I couldn't answer that question so I looked a little deeper into this issue and found the following:
PostgreSQL does come with an function that is part of an extension to remove diacritics based on a dictionary.
To use this you simply install the extension into your database using the following SQL:
- Code: Select all
create extension unaccent
After this you can test it out like so:
- Code: Select all
select 'Hôtël', unaccent('Hôtël'), ('Hotel' = unaccent('Hôtël'))
Which results in
- Code: Select all
Hôtël Hotel true
The only downside is that the function is not immutable and therefor can't be using in a functional index. This is due to the fact it uses an external dictionary which you can alter and therefor the function may not produce the same result over time.
So using this function in a WHERE clause will always result in a table scan.
There are 2 other options though.
1) the most simple solution is to create an extra column in your table that stores a copy of your accented data but without the diacritics and place a regular index on this.
So when you insert the data you also store the result of the unaccent() function in you extra column. When searching you use the unaccented column but return the accented data.
This is an easy solution for when you have a single column that needs this treatment.
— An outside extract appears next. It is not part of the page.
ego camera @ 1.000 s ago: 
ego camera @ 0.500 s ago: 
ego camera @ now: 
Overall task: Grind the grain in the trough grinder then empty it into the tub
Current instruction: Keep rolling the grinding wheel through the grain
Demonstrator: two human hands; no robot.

But it's not ideal when you have many of them.
2) Another option would be to write your own (immutable) function to strip all the diacritics and use that in a functional index.
I found the name2uri function that does a little to much for our purpose so I altered it a bit.
Execute the following SQL in your database to add the function:
- Code: Select all
CREATE OR REPLACE FUNCTION zappdiacritics(text)
RETURNS text
IMMUTABLE
STRICT
LANGUAGE SQL
AS $$
SELECT translate(
$1,
'áàâãäåāăąèééêëēĕėęěìíîïìĩīĭḩóôõöōŏőùúûüũūŭůäàáâãåæçćĉčöòóôõøüùúûßéèêëýñîìíïş',
'aaaaaaaaaeeeeeeeeeeiiiiiiiihooooooouuuuuuuuaaaaaaeccccoooooouuuuseeeeyniiiis'
);
$$;
So when you use the same type of query:
- Code: Select all
select 'Hôtël', zappdiacritics('Hôtël'), ('Hotel' = zappdiacritics('Hôtël'))
You get the same result as with unaccent().
Now you can use it in a index like so:
- Code: Select all
create index myColymn_unaccented_idx on myTable (zappdiacritics(myColumn))
So the following SQL will be able to use the index.
- Code: Select all
SELECT * FROM myTable WHERE zappdiacritics(myColumn)=?
Hope this helps.